* **Task requirements**
From the records below, transcribe only the lines running from the one with "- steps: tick" through the one with "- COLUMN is". Keep both of those end lines.

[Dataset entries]
####

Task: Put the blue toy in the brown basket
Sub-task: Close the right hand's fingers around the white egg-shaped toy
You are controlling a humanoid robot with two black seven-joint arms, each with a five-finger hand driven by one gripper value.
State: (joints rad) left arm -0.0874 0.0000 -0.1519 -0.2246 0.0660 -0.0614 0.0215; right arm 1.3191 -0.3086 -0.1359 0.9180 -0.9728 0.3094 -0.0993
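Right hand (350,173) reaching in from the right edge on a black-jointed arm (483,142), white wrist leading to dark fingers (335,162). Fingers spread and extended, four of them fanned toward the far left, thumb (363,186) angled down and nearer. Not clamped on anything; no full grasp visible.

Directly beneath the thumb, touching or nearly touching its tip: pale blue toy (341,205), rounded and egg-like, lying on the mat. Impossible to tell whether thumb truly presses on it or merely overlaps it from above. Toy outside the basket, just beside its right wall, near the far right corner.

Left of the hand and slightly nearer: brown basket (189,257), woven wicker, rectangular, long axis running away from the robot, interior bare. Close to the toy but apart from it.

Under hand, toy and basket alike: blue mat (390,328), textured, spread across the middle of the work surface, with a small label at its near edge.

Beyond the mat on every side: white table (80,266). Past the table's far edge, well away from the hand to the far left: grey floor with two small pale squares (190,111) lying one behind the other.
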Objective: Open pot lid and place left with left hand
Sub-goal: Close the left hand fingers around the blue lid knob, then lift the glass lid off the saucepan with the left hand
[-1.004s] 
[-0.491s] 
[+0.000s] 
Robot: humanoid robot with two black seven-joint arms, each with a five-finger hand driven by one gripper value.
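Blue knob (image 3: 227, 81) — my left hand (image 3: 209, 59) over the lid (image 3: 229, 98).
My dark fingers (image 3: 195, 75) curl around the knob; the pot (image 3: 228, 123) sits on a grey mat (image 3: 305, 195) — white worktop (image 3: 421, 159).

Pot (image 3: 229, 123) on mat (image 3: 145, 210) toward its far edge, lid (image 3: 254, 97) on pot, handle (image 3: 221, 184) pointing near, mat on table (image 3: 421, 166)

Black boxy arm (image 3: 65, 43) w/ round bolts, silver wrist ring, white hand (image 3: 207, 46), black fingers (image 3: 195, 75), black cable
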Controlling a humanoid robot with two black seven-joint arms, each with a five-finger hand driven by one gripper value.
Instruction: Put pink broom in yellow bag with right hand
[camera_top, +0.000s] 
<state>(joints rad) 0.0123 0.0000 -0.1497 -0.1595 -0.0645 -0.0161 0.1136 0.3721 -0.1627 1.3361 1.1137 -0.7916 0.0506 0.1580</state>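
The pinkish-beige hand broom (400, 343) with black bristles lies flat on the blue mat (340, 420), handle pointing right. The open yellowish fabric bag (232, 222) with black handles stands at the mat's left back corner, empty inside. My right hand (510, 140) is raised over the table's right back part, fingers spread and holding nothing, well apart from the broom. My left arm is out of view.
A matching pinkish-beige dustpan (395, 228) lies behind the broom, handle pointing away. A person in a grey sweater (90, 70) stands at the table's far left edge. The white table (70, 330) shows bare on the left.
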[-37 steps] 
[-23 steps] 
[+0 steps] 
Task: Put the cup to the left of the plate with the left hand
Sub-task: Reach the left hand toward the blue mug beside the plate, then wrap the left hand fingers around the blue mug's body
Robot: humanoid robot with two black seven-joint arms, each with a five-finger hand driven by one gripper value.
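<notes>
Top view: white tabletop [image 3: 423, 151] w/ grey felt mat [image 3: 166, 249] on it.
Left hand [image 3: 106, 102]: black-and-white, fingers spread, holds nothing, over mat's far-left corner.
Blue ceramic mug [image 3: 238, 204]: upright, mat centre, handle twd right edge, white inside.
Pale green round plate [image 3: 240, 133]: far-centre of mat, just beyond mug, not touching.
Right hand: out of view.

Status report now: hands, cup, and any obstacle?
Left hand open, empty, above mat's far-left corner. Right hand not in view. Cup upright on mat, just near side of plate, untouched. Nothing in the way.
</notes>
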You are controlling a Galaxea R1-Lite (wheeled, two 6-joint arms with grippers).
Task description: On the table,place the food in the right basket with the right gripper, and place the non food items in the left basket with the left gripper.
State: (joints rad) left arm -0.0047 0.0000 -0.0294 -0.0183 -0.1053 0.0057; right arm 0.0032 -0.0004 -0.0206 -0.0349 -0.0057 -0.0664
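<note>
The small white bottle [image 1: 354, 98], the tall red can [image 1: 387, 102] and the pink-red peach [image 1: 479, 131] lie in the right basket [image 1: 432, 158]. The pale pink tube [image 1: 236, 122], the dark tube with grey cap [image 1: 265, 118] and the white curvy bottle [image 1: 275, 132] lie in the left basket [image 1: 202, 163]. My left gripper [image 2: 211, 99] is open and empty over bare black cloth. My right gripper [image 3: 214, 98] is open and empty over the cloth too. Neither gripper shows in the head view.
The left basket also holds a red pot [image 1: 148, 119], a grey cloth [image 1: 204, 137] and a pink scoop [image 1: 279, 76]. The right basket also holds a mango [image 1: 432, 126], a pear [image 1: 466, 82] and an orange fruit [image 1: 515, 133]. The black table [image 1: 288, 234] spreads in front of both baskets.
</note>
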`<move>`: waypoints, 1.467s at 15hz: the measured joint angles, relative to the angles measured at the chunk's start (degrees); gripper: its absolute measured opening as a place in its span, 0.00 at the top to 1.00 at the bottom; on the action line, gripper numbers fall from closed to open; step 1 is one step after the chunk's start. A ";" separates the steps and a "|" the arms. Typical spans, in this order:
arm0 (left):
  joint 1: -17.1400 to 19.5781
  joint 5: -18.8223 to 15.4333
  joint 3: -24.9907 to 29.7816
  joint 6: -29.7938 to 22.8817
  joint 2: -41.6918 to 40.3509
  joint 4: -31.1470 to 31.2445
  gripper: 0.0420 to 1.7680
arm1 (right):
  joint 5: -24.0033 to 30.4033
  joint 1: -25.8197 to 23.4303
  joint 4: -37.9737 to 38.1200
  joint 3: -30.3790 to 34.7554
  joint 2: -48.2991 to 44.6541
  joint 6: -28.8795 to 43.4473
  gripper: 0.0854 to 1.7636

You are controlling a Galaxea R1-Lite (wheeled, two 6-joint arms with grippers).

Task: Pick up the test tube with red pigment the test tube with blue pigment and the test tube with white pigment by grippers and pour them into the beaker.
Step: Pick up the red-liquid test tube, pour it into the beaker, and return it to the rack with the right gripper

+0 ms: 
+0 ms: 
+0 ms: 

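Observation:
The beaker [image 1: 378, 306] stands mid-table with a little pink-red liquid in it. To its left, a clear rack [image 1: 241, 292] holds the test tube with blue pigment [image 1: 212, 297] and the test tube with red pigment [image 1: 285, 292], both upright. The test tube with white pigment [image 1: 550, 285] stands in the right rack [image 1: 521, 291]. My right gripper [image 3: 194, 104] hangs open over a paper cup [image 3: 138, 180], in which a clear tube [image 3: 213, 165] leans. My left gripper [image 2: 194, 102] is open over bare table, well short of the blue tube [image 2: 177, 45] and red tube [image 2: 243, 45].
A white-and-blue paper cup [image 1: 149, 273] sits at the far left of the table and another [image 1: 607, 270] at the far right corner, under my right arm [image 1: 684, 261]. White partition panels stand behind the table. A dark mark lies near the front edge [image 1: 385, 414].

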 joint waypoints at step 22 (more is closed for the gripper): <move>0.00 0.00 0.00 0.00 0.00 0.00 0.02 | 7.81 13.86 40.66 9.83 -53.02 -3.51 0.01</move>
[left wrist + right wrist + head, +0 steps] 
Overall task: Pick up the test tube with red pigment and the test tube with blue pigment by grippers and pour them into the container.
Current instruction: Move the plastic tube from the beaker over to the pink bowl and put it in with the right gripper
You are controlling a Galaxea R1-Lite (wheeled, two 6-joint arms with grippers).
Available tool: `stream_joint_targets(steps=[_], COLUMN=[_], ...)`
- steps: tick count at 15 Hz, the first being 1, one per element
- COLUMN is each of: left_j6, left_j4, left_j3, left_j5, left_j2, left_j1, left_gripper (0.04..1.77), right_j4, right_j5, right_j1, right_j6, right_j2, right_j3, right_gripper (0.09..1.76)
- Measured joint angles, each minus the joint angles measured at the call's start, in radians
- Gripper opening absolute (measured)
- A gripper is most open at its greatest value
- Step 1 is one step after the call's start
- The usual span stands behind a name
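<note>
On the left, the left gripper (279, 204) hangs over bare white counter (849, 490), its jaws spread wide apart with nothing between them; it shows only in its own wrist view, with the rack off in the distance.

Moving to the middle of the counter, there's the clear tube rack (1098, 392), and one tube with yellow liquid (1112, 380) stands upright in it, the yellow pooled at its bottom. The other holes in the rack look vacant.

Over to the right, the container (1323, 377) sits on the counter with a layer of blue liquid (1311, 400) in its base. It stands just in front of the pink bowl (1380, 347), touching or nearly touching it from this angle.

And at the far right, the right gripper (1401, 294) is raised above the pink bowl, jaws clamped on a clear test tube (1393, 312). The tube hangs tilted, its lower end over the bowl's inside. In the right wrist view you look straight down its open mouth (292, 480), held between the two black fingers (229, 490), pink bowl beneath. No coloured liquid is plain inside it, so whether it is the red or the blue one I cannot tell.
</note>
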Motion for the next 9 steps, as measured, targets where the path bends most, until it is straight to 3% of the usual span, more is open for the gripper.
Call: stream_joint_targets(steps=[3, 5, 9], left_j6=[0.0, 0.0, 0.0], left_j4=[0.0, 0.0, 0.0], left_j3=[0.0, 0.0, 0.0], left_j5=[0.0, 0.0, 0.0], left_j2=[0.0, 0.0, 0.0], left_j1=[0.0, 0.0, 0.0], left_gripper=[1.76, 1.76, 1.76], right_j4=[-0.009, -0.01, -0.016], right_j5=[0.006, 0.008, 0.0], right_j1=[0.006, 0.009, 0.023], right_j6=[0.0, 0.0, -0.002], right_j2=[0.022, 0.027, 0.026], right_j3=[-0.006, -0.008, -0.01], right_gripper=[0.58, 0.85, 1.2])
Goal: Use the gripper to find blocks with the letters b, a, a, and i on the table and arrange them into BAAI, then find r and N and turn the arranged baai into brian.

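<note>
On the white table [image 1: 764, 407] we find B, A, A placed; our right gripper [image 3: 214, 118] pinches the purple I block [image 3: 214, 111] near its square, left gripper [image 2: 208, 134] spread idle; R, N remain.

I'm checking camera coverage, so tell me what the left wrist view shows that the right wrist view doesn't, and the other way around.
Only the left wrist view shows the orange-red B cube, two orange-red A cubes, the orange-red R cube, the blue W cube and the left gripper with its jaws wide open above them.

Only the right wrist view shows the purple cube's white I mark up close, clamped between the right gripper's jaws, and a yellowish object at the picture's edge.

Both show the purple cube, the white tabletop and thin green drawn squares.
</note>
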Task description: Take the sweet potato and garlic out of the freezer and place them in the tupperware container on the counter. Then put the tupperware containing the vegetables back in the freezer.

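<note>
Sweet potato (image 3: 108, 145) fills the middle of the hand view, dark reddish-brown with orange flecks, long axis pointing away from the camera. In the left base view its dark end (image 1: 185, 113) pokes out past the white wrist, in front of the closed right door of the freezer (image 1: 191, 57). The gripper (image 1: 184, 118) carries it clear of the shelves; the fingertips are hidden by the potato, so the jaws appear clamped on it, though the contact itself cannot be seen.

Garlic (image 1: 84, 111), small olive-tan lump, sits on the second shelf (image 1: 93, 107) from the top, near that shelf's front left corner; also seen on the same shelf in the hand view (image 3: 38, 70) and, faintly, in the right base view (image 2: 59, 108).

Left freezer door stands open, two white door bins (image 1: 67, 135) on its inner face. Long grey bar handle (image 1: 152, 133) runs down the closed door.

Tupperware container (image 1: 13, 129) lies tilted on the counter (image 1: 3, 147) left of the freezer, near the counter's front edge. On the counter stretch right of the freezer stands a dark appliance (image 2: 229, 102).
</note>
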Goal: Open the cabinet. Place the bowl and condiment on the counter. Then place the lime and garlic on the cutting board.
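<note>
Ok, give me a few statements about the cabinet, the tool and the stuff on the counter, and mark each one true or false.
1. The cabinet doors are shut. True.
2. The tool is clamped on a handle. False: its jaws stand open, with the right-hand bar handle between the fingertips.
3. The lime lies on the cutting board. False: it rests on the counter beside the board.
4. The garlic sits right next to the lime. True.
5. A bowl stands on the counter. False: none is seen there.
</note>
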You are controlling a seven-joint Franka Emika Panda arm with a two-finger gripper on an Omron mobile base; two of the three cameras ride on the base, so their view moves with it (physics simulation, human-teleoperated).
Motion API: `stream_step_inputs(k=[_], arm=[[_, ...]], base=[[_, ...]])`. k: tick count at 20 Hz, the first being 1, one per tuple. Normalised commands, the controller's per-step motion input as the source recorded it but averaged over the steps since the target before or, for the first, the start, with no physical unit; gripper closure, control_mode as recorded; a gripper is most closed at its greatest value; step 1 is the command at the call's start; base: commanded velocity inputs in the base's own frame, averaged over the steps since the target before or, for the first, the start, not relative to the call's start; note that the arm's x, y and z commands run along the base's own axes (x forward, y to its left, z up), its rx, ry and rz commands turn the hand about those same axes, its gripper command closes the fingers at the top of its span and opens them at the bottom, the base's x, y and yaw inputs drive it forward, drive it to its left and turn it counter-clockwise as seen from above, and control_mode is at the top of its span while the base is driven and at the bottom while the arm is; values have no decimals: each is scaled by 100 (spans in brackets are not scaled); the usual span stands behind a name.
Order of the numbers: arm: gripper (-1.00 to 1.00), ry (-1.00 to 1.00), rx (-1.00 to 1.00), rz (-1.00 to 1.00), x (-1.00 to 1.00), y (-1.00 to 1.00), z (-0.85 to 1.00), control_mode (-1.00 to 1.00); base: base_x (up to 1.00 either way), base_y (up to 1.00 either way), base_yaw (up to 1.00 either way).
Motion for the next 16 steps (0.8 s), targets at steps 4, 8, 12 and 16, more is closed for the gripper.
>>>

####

* **Answer area**
- steps: tick count at 15 Hz, the first being 1, one per element
- COLUMN is each of: left_j6, left_j4, left_j3, left_j5, left_j2, left_j1, left_gripper (0.04..1.77), right_j4, right_j5, right_j1, right_j6, right_j2, right_j3, right_gripper (0.09..1.76)

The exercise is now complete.